→ **Aim of the task**
Repeat exactly, and only, the lines below starting at the line that contains "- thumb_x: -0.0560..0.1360" and ending at the line that contains "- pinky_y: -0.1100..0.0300", inclusive of both.

→ **Collected data**
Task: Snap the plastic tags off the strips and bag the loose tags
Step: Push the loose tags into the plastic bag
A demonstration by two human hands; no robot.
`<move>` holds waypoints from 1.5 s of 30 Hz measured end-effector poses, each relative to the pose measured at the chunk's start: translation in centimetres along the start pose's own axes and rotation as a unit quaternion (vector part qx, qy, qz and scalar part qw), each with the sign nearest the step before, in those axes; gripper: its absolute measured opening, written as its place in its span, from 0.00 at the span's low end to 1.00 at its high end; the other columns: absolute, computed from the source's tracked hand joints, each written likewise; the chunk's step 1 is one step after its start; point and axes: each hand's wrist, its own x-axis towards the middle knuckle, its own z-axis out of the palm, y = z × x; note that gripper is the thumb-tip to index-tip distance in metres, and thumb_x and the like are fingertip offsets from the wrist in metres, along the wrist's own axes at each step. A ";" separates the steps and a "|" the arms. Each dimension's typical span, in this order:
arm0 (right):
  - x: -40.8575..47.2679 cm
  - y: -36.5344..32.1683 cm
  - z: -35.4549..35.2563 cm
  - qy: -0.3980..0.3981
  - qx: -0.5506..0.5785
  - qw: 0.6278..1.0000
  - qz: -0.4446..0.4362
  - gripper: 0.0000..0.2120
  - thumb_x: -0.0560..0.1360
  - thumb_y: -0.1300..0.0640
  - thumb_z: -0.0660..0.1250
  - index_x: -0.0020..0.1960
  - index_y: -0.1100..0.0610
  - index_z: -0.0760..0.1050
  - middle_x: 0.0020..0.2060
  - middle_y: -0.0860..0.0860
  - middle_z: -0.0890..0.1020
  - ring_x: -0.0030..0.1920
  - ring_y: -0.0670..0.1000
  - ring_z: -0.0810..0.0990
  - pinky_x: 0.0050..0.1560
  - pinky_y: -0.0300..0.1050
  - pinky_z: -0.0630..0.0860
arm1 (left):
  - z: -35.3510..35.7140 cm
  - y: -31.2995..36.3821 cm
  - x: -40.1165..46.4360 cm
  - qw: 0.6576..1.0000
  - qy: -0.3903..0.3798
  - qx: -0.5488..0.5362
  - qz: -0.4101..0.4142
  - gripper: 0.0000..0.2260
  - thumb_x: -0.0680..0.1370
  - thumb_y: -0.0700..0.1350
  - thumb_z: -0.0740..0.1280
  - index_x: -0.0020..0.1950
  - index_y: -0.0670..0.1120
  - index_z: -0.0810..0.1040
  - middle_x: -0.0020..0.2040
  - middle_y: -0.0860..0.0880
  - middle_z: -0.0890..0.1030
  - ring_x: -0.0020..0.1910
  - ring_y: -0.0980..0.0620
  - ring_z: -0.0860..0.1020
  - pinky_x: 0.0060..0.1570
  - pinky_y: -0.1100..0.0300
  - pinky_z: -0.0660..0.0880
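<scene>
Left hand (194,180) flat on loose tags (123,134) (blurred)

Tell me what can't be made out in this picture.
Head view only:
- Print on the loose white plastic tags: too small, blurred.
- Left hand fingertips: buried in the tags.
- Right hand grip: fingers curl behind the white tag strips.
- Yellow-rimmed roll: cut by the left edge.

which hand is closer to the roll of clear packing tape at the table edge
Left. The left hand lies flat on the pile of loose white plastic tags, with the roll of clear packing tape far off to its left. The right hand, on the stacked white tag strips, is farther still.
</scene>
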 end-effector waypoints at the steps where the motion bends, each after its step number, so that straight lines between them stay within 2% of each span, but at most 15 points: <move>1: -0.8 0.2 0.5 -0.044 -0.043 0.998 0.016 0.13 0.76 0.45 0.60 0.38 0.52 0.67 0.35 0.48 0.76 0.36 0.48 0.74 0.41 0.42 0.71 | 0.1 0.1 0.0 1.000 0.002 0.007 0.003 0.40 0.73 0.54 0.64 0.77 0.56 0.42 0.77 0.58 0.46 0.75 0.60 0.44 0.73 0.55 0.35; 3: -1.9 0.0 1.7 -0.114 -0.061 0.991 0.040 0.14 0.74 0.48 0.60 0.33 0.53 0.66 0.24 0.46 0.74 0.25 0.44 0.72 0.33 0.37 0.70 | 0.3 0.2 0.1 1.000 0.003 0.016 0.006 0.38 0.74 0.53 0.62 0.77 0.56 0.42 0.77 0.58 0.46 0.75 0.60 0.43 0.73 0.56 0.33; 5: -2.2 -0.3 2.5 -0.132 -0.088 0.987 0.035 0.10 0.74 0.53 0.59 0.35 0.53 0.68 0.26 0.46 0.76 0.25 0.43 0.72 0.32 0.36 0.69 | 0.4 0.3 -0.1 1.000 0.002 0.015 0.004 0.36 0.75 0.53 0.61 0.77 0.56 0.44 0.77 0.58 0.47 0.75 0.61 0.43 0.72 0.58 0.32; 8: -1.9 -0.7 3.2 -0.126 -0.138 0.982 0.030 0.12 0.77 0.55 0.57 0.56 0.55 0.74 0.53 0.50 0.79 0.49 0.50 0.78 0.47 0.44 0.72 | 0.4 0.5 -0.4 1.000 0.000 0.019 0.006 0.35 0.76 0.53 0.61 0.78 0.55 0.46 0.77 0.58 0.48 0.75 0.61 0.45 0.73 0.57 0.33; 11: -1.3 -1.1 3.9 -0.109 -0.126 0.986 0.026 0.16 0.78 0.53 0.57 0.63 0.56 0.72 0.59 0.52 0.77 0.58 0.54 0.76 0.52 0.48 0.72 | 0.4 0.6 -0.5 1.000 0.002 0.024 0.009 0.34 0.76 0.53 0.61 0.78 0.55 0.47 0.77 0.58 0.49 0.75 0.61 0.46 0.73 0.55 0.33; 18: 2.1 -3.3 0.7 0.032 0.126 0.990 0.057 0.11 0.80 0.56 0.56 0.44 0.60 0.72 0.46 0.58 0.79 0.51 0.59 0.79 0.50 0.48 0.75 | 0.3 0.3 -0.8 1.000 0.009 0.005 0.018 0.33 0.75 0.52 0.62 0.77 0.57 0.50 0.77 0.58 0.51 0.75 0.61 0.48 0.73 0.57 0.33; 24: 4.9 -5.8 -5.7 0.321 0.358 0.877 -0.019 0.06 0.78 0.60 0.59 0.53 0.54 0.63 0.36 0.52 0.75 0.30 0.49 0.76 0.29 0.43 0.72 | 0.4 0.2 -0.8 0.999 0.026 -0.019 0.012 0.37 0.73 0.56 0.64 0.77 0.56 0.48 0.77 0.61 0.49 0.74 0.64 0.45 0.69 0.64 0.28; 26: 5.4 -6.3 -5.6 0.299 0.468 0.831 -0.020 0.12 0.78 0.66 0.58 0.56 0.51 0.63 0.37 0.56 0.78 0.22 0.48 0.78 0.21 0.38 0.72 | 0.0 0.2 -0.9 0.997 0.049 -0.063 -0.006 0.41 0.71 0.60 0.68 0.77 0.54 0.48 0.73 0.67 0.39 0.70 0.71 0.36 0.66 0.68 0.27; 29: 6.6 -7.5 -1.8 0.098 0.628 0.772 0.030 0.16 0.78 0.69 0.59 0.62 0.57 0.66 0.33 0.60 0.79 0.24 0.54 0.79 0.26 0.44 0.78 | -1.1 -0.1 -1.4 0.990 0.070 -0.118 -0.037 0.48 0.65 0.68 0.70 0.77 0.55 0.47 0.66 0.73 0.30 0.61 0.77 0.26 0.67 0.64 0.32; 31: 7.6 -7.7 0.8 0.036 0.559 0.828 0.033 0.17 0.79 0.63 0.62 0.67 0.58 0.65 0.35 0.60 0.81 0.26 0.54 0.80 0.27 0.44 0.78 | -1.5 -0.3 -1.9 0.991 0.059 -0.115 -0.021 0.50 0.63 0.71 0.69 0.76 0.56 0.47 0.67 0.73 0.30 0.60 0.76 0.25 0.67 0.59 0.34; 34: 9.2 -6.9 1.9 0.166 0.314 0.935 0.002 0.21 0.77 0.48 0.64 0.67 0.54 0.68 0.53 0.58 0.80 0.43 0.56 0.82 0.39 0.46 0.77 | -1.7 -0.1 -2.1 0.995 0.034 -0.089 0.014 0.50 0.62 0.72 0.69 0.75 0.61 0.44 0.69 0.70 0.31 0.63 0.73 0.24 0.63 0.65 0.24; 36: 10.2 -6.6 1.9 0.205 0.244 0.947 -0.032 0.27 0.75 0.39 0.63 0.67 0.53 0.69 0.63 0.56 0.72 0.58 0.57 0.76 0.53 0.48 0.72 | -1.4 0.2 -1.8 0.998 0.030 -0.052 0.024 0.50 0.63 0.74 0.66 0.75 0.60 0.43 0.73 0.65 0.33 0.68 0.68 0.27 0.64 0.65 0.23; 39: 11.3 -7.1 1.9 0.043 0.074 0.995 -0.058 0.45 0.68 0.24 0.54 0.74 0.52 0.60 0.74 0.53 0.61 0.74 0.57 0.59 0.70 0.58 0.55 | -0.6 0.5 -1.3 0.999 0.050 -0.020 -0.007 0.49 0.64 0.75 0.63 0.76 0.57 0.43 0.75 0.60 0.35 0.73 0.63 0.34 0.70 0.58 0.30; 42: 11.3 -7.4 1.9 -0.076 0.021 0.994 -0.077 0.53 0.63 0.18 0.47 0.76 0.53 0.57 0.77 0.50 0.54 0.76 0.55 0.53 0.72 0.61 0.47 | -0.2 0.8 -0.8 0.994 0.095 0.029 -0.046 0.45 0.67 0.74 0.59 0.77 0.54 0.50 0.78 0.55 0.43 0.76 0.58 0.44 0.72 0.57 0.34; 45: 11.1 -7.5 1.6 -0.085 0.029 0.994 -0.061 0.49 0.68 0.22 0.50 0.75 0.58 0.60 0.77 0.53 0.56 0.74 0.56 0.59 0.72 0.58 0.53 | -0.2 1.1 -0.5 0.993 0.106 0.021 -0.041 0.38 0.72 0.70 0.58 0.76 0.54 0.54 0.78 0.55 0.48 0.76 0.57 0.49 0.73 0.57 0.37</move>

→ **Task answer**
  - thumb_x: -0.0560..0.1360
  - thumb_y: -0.1300..0.0640
  - thumb_z: -0.0660..0.1250
  - index_x: -0.0020..0.1960
  - index_y: -0.1100..0.0610
  - index_z: -0.0760..0.1050
  - middle_x: 0.0020..0.2060
  - middle_y: -0.0860..0.0860
  - middle_z: -0.0890..0.1020
  - ring_x: -0.0030..0.1920
  - ring_y: -0.0670..0.1000
  - ring_z: -0.0810..0.0990
  - pinky_x: 0.0050..0.1560
  - pinky_y: -0.0300..0.1050
  - pinky_z: -0.0630..0.0860
arm1 (left):
  - z: -35.3510..35.7140 cm
  - y: -31.2995..36.3821 cm
  - x: -40.1165..46.4360 cm
  - qw: 0.6576..1.0000
  - qy: -0.3903..0.3798
  - qx: -0.5488..0.5362
  - qz: -0.4101..0.4142
  - gripper: 0.0000..0.2260
  - thumb_x: -0.0680..0.1370
  - thumb_y: -0.0700..0.1350
  - thumb_z: -0.0740..0.1280
  - index_x: -0.0020..0.1950
  - index_y: -0.0670..0.1120
  - index_z: -0.0810..0.1040
  - middle_x: -0.0020..0.2040
  - middle_y: -0.0860..0.0880
  - middle_z: -0.0890..0.1030
  - ring_x: -0.0020..0.1910
  - ring_y: -0.0980..0.0620
  - ring_z: -0.0860..0.1020
  - pinky_x: 0.0060..0.1570
  - pinky_y: -0.1100..0.0300

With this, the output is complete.